Is it good idea to check valToFind aob, and force this first byte to 00?
Last edited on
jonnin (11327)
circle back to where someone explained that floating point is hard to compare.
you can skip that byte, rather than force zero...

memcmp( ((char*)p)+1, &((char*)valToFind)+1, sizeof(valToFind)-1)
check the +1s etc but roughly like that.
jacapiwsko (72)
Is the actual address of found "double" value is p variable? What should I do to pass it into mem.write function? Isnt "address" sth like int?


memcmp( ((char*)p)+1, &((char*)valToFind)+1, sizeof(valToFind)-1)


Cannot case from type 'double' to pointer type 'char *'

So I did it like this:

char* xptr = (char*)(&valToFind);

if ( memcmp (((char *) p) +1, &xptr +1, sizeof (valToFind) -1) == 0 ) {

Is it good too?
And what address should I pass to mem.write function?
Last edited on
jonnin (11327)
yea you got the idea, just have to cast whatever things to byte blocks (char *).

you should keep what you had for mem.write. It presumably writes the correct block over the old value. All the memcmp does is skip one byte, which you said was not matching. This may not be correct thing to do, but you can test the heck out of it to see if it works as you need it to.
Last edited on
jacapiwsko (72)
mem.write(start, d_Y);

Isnt it write only start address / entire memory block? If I remember correctly I got crashed with this
jonnin (11327)
what are you trying to write, and where? are you over-writing ONE double? Then the number of bytes you need to change are "sizeof(double)", and where is &variable or some pointer location etc that you got from where you found what to change. And what you change it to appears to be a constant. Look at what the .write() takes as parameters -- there may be a variety of overloads for it, with varying parameters -- and put those things into it so that it writes what you want where you want it. I looked but never found a 'memory' object so I don't know what the parameter options are... but it should be really simple once you check what you feed it.
salem c (3685)
Start no longer points to the value you want to change.
1
2
3
4
5
6
7
8
9
10
11
12
13
 
    valToFind = d_Y + playerHeight;
    len = end - start;
    for(start; start < end; start += oneMb){
        unsigned long bsize = len > oneMb ? oneMb : len;
        unsigned char *ptr = mem.getPointer(start,bsize);
        for ( offset = 0 ; offset < bsize ; offset += sizeof(double) ) {
            if ( memcmp(&ptr[offset], &valToFind, sizeof(valToFind)) == 0 ) {
                mem.write(start+offset, d_Y);
                std::cout << "Value found at: " << std::hex << "0x" << std::uppercase << (start+offset) << std::endl;
            }
       }
        delete [] ptr;
    }

jacapiwsko (72)
^ I will check it

1
2
3
4
 
    template <typename T>
    void write(QWORD dwAddress, T value){
        WriteProcessMemory(hProcess, (LPVOID)dwAddress, &value, sizeof(T), 0);
    }


I want to replace found double values with choosen values (valToFind variable). So I have to write my double to address where the value is found.

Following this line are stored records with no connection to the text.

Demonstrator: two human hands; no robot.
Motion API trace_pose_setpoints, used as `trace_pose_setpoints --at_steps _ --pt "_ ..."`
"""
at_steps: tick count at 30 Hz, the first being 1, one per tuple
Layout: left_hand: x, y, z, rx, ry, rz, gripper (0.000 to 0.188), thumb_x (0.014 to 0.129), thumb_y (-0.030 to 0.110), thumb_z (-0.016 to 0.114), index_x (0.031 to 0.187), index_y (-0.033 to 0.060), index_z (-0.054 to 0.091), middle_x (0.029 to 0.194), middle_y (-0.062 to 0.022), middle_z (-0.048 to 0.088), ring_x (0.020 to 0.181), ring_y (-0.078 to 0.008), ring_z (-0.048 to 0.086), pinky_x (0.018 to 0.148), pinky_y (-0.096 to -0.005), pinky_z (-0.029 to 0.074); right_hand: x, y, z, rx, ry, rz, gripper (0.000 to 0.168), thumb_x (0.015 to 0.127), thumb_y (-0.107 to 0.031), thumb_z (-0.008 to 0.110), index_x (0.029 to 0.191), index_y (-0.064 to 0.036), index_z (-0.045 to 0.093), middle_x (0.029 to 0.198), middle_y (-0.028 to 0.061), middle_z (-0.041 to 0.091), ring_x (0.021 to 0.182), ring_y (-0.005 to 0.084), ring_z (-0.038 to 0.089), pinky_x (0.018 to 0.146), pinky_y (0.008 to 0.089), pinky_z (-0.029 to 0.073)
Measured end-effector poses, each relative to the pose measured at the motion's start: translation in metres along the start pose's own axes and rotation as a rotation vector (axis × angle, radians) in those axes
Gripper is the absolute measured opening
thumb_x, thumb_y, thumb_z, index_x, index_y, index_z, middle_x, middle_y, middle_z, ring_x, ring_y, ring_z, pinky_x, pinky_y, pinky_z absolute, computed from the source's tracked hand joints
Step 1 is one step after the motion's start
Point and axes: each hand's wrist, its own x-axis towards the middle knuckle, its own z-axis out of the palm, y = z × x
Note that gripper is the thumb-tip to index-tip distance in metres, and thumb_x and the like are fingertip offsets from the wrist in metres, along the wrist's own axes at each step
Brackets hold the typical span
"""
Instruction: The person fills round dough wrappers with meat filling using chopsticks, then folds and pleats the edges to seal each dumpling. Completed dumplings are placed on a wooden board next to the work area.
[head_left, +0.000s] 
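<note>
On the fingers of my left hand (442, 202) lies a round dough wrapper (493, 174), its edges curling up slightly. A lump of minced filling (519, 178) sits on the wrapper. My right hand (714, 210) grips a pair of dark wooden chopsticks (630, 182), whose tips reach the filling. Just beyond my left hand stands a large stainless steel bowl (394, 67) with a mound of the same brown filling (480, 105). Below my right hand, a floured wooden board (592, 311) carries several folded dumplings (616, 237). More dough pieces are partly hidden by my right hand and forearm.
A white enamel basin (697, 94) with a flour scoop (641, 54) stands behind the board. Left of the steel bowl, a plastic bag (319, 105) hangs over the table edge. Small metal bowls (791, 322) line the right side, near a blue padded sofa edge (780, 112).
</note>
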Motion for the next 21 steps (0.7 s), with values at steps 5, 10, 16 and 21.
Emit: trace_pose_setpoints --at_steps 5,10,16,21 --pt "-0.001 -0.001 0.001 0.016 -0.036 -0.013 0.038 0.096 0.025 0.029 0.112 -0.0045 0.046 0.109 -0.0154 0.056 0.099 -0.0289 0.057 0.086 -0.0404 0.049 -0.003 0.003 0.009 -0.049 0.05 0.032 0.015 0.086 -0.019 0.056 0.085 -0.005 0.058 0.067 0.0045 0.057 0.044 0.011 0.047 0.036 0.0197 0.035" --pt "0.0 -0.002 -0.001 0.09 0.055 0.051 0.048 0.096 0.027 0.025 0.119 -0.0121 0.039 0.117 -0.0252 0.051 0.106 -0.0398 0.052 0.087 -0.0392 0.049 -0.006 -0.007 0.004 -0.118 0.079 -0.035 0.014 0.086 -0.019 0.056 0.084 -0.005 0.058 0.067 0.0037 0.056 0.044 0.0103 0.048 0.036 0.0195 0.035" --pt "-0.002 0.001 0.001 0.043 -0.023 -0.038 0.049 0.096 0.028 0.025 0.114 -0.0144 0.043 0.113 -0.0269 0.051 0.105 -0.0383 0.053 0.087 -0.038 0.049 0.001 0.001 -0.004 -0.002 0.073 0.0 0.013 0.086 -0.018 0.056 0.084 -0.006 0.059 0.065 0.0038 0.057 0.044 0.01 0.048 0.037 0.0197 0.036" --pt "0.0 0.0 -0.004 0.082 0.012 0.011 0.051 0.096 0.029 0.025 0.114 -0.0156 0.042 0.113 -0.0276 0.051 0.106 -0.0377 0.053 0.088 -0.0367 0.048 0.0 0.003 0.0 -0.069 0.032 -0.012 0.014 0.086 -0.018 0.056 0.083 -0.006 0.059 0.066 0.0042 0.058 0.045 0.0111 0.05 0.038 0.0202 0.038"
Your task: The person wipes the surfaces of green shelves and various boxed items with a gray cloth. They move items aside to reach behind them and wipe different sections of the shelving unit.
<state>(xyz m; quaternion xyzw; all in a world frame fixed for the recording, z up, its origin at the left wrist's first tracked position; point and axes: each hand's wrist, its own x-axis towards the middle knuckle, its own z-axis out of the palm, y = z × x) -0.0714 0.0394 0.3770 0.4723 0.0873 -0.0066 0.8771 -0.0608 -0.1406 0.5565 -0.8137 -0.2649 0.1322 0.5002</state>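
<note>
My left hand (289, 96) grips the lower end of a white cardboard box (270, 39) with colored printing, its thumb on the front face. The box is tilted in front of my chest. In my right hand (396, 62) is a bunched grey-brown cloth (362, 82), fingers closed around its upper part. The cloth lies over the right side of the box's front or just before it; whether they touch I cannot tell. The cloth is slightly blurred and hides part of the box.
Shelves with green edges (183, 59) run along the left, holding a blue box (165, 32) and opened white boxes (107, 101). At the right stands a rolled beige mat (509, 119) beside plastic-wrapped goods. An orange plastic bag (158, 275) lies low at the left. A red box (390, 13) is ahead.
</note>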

write function need address. Is it possible to get address of wanted double from this memory block? (this address should be equal to double variable address in targeted program)

Like, find double valToFind variable and overwrite it with d_Y variable
Last edited on
jacapiwsko (72)
Double recognision dont work, even with this flag. Address when this value is got found, Tried to do sth like this:

if ( memcmp (((char *) p) +1, &xptr +1, sizeof (valToFind) -1) == 0 ) {

and got sth like this:

if ( memcmp(&ptr[offset]+1, &valToFind+1, sizeof(valToFind)-1) == 0 ) {

but with this every address is falsely correct..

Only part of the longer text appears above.